A resposta do promotor Leonardo Cézar:

“Não há risco algum de cooptação de autoridades brasileiras, uma vez que haverá troca de experiências sobre o fenômeno da justiça negociada e em relação ao combate à corrupção. Os brasileiros irão aprender com os erros e acertos do sistema norte-americanos e os americanos terão oportunidade de, na troca de experiência, aprenderem com os erros e acertos do sistema brasileiro”, disse.

Um dos co-patrocinadores do seminário será a associação de alunos brasileiros da Universidade de Harvard.

Promotores e procuradores que fizerem o curso ganharão um certificado de peso para seu currículo.

Mas é inegável que esse tipo de atividade atende ao interesse dos Estados Unidos de fazer amigos em áreas sensíveis de outros países.

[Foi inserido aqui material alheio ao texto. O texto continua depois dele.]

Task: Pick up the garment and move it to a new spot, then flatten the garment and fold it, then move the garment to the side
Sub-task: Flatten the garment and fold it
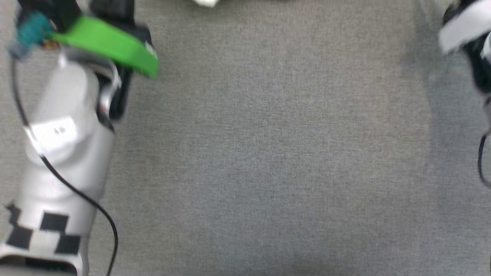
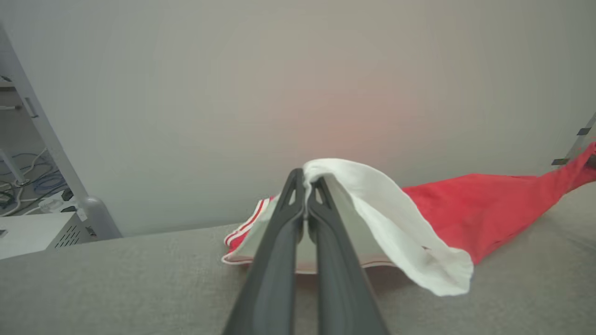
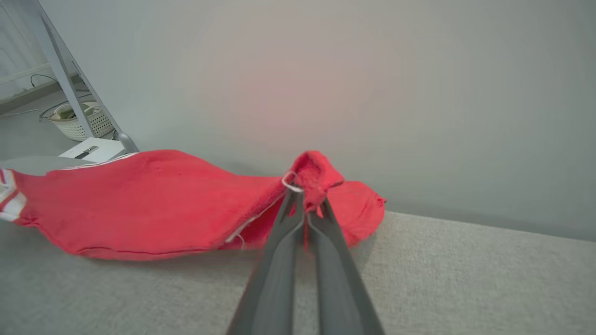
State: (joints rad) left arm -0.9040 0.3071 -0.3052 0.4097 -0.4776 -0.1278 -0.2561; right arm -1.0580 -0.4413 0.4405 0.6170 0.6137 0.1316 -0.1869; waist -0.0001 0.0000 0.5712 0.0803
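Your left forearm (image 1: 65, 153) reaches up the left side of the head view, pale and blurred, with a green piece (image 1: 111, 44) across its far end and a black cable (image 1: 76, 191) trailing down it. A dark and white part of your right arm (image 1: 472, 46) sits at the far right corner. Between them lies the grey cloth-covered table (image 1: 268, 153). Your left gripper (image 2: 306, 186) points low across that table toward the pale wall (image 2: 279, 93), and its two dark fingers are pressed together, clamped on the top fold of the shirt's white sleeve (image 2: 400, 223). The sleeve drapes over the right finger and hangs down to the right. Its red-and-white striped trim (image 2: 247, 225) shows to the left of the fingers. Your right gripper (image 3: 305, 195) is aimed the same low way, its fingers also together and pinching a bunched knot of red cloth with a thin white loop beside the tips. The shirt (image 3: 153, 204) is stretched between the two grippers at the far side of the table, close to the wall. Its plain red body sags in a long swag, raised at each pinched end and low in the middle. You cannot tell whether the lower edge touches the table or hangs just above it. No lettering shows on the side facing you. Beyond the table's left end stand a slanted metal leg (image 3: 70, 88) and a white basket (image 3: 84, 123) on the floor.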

Há algumas décadas, o Departamento de Estado criou um programa para financiar viagens e cursos a autoridades estrangeiras em seu território, sobretudo da área jurídica.

O curso oferecido aos procuradores e promotores neste momento casa cronologicamente com o movimento de Sergio Moro para introduzir mudanças na legislação.

Nesse sentido, nada mais eficiente do que equipar 30 promotores e procuradores com informações que sirvam para ajudar na divulgação da ideia e na construção de um consenso para facilitar as mudanças.

Atende ao interesse brasileiro?

Nunca é demais lembrar que Harvard, além de ter formado oito presidentes e 150 Prêmios Nobel, também formou 62 bilionários, a maioria dos Estados Unidos.

São bilionários como estes que ajudam na manutenção da universidade.